Graham and Talent warned that even if all other elements of the biological attack response chain are improved, a lack of proper medical countermeasures would be a like "well-trained, well-led army without ammunition."

"While there are many important elements in a comprehensive biodefense program, none are more important than the development, production, and acquisition of medical countermeasures," they wrote.

The way the legislation is written leaves HHS Secretary Sebelius with "a real 'Sophie's Choice' here," Larsen said in a telephone interview. "Which child do you love the most -- pandemic flu or Bioshield?"

The latest move further undercuts the system the federal government stood up specifically to instill confidence in the private sector, which would rather spend its dollars on more lucrative medicines for high cholesterol or male erectile dysfunction, he said. Larsen predicted that at least $1 billion would be taken from the Bioshield program.

Experts within the biodefense field agreed with the former lawmakers' criticisms.

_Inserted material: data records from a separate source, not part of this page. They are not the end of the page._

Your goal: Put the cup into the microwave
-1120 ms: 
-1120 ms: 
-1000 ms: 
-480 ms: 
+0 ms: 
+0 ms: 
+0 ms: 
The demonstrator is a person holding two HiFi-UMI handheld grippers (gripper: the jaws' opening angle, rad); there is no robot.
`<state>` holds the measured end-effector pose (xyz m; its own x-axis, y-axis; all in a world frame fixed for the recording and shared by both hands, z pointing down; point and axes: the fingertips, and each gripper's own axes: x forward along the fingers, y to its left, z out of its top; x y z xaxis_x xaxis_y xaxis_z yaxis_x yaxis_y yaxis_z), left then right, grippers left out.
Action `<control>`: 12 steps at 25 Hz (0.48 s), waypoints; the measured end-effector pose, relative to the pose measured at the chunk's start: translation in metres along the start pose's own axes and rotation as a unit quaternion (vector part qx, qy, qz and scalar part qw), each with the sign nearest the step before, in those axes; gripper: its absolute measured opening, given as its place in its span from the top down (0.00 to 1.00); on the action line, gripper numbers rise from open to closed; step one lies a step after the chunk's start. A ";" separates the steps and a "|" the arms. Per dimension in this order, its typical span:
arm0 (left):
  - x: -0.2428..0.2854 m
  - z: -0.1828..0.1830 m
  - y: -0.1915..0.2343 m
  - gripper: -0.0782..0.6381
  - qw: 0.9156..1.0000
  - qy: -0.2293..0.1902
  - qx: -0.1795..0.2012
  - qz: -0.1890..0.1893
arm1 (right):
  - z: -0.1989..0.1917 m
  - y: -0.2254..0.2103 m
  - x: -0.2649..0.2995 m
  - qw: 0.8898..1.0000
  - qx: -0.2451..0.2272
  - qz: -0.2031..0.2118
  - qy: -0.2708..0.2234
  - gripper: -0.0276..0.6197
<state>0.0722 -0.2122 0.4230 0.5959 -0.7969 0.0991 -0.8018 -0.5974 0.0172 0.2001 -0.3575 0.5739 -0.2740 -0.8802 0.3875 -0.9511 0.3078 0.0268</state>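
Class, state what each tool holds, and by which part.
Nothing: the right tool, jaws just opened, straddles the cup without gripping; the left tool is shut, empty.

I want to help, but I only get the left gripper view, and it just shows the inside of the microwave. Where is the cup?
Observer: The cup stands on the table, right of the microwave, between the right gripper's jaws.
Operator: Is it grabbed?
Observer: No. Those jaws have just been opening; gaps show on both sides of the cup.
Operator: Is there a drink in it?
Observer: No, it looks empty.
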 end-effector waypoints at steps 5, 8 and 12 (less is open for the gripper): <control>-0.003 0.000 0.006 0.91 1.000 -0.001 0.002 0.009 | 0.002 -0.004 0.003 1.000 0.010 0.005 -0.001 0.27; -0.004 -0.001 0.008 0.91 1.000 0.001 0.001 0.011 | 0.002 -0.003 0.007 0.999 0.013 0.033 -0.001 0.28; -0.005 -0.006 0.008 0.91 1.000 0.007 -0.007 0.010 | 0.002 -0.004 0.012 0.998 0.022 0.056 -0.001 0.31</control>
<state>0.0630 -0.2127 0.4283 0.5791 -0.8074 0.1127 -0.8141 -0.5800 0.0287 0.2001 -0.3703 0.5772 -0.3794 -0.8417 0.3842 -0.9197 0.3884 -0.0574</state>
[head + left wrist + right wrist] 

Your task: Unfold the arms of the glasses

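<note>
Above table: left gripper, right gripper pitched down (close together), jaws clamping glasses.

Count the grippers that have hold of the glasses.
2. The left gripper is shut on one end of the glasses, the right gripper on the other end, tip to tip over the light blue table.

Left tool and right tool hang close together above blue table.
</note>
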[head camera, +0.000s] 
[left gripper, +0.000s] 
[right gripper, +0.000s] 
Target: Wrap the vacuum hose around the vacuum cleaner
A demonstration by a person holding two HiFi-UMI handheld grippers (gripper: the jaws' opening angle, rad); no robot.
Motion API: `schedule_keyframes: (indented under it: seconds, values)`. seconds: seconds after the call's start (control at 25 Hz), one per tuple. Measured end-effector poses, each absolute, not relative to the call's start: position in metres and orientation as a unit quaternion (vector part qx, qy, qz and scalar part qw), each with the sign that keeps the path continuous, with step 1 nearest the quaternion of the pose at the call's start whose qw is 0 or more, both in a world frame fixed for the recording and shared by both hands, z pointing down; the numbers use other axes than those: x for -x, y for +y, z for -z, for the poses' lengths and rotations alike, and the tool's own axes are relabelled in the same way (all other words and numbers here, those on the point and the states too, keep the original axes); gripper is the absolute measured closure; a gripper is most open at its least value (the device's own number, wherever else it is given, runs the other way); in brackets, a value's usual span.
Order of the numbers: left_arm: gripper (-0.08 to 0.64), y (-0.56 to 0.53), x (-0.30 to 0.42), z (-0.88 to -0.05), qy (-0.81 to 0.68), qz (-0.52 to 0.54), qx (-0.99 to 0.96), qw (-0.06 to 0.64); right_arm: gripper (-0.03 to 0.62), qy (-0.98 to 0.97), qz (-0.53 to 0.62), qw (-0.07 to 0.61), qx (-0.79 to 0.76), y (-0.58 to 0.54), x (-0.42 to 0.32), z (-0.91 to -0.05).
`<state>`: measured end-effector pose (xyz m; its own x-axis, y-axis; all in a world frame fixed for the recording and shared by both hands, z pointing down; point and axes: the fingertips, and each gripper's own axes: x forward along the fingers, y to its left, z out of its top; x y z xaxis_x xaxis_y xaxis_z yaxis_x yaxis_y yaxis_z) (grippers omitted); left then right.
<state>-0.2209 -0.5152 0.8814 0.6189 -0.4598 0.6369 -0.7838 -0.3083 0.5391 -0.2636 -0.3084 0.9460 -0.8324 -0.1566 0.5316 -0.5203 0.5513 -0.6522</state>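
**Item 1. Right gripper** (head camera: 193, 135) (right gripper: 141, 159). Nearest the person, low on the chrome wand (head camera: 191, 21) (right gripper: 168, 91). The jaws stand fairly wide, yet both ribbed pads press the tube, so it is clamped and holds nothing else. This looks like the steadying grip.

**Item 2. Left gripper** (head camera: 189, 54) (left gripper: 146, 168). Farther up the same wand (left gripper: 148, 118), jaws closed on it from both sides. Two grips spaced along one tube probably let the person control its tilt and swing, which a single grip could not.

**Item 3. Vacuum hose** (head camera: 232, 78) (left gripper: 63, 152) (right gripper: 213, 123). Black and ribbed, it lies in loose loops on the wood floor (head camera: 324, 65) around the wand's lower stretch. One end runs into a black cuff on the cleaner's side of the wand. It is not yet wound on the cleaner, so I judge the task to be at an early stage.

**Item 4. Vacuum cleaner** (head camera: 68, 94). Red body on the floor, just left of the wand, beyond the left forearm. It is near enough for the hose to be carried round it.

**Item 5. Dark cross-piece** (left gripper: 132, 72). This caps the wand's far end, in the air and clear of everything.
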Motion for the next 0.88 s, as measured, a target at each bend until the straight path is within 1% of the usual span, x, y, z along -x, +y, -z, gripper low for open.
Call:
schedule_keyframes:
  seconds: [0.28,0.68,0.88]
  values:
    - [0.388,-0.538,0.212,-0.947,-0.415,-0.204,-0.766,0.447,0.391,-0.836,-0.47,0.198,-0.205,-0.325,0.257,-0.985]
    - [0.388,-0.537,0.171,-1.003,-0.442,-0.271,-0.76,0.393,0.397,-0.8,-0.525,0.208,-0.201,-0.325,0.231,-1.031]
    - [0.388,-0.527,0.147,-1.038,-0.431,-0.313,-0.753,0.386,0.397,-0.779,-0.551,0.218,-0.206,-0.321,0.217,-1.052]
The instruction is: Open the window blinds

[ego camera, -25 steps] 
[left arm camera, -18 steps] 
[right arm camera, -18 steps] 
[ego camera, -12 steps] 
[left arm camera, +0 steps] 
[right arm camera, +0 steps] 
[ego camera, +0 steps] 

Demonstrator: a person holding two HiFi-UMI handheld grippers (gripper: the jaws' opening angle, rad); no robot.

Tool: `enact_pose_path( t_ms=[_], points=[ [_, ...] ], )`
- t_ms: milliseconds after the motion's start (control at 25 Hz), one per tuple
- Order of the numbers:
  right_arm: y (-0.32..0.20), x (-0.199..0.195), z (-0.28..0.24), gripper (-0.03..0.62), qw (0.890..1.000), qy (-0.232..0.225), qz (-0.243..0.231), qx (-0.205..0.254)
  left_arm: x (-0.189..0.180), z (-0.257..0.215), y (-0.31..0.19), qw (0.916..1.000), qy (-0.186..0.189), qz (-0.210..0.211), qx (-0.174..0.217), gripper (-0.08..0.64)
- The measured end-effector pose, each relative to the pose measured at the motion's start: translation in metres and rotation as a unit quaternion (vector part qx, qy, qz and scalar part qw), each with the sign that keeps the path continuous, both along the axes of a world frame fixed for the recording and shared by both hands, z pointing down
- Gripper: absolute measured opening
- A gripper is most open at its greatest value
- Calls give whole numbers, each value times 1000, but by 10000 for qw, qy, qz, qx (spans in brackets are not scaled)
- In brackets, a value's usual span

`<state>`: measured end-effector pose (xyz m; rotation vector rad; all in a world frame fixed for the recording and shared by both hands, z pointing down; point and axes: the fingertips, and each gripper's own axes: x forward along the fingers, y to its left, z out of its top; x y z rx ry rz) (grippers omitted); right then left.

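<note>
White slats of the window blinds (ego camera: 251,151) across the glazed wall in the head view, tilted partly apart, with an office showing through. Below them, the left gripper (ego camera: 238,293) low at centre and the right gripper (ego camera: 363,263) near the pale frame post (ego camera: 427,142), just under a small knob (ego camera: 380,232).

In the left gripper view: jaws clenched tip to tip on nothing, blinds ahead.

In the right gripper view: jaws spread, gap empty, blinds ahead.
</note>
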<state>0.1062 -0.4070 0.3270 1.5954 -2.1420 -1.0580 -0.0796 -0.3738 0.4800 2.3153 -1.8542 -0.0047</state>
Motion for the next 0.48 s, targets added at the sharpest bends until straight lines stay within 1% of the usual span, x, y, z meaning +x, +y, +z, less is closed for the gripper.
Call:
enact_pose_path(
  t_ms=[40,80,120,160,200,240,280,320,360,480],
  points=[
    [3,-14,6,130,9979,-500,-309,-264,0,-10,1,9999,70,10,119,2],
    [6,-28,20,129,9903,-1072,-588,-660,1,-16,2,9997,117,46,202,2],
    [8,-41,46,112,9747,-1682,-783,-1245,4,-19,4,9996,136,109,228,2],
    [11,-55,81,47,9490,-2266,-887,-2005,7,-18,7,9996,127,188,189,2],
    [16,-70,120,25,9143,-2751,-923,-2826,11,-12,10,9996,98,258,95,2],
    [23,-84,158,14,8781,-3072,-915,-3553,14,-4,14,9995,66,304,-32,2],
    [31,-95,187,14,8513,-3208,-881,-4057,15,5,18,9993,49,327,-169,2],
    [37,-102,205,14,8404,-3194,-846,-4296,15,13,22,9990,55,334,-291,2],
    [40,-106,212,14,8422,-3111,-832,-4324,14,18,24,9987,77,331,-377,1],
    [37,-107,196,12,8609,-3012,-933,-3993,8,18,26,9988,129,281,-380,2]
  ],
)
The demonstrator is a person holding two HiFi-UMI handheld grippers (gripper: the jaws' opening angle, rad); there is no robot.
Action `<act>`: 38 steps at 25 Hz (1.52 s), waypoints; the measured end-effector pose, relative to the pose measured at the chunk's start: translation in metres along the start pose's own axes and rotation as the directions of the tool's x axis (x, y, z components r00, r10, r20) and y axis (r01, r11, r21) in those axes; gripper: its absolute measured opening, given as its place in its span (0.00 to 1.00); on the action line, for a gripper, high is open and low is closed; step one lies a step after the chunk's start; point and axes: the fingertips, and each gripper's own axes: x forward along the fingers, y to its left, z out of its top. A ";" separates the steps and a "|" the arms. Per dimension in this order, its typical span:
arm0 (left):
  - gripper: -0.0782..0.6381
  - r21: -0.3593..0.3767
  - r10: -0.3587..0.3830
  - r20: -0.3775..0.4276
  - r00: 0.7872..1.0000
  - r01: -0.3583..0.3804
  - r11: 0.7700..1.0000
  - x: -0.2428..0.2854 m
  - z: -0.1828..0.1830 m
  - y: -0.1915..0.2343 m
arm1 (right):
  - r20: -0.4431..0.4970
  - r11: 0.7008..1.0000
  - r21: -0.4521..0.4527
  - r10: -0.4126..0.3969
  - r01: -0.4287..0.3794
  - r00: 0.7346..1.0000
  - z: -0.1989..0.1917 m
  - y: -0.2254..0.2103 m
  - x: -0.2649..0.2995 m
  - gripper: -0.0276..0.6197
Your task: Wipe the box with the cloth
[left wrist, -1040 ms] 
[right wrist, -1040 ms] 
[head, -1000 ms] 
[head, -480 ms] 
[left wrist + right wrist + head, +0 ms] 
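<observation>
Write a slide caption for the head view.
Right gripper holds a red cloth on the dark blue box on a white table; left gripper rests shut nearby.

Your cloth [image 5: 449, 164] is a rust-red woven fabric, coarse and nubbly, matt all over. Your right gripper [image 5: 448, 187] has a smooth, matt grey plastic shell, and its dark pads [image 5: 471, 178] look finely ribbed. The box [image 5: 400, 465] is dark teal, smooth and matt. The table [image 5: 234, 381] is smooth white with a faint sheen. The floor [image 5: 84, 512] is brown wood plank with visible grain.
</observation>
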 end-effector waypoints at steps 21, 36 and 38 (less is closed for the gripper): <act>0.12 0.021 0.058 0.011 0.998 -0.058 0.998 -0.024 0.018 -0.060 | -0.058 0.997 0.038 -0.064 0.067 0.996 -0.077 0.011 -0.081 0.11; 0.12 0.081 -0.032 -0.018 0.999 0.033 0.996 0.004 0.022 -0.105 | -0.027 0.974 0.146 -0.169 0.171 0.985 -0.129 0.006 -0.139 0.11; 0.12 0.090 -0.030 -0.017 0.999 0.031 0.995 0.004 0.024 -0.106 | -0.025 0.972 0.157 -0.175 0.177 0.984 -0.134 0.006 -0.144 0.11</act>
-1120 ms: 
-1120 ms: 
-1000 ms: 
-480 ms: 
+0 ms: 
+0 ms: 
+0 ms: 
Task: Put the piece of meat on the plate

"The sharks are no longer circling; they've moved in for the kill," Gerald Epstein, director of the Center for Science, Technology and Security Policy at the American Association for the Advancement of Science, said by e-mail. "This diversion would represent the death of the Bioshield concept ... before demolishing Project Bioshield, it is incumbent on the federal government to first come up with some other credible way to engage the technical expertise in the private sector that is necessary to preparing us to deal with a bioterrorist attack."

"Bioshield is a critical national security program that should be properly supported and funded," Brad Smith, a senior associate at the University of Pittsburgh's Center for Biosecurity, told GSN in an e-mail message.